HOW TO COMPLETE THIS TASK -> Return the listing in full. Keep every word as it stands.

RECORDED DATA ->

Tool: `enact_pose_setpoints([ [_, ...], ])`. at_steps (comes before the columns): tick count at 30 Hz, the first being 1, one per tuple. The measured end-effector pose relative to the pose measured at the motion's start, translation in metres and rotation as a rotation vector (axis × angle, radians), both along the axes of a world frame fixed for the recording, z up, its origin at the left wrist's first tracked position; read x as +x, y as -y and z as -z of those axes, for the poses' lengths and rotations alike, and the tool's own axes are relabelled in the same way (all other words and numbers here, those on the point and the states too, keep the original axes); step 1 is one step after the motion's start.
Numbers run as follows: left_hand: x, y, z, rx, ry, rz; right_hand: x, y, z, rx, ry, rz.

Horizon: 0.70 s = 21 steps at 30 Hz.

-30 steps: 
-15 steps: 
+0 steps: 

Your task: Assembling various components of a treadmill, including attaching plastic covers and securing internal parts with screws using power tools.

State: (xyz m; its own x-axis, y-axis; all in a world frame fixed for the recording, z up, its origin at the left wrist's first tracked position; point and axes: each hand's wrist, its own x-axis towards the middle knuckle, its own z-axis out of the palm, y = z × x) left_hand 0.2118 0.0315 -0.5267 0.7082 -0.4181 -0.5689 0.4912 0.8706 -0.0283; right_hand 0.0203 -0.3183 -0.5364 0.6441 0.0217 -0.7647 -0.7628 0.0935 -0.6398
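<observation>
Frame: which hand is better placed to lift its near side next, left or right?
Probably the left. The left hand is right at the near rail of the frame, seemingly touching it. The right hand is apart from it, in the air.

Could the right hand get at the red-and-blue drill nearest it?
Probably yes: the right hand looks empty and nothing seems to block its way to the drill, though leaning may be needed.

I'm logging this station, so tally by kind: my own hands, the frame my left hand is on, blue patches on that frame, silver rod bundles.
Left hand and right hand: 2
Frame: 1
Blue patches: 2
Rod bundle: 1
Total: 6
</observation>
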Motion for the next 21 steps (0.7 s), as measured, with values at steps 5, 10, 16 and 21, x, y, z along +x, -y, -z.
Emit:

THE ANSWER ->
Tool: `enact_pose_setpoints([ [_, ...], ])`. at_steps (comes before the columns): tick count at 30 Hz, the first being 1, one per tuple. The measured end-effector pose relative to the pose measured at the motion's start, translation in metres and rotation as a rotation vector (axis × angle, radians), both along the axes of a world frame fixed for the recording, z up, its origin at the left wrist's first tracked position; read x as +x, y as -y and z as -z of those axes, for the poses' lengths and rotations alike, and the tool's own axes are relabelled in the same way (all other words and numbers here, those on the point and the states too, keep the original axes); step 1 is one step after the motion's start.
Numbers run as follows: left_hand: x, y, z, rx, ry, rz; right_hand: x, y, z, rx, ry, rz.

Horizon: 0.70 s = 21 steps at 30 Hz.

-30 steps: 
-15 steps: 
+0 steps: 

Your task: Assembling various components of a treadmill, including attaching plastic covers and securing internal parts with screws using power tools.

State: (xyz m; its own x-axis, y-axis; all in a world frame fixed for the recording, z up, its origin at the left wrist's first tracked position; point and axes: each hand's wrist, its own x-axis towards the middle knuckle, its own z-axis out of the palm, y = z × x) left_hand 0.2118 0.0315 -0.5267 0.7082 -0.4181 -0.5689 0.4912 0.8706 -0.0283; right_hand 0.0203 -0.3183 -0.5364 0.6441 0.0217 -0.7647 -0.7628 0.0935 -0.6398
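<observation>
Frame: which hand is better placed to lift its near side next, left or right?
Probably the left. The left hand is right at the near rail of the frame, seemingly touching it. The right hand is apart from it, in the air.

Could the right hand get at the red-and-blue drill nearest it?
Probably yes: the right hand looks empty and nothing seems to block its way to the drill, though leaning may be needed.

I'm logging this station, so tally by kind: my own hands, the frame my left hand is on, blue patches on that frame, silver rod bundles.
Left hand and right hand: 2
Frame: 1
Blue patches: 2
Rod bundle: 1
Total: 6
</observation>
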Motion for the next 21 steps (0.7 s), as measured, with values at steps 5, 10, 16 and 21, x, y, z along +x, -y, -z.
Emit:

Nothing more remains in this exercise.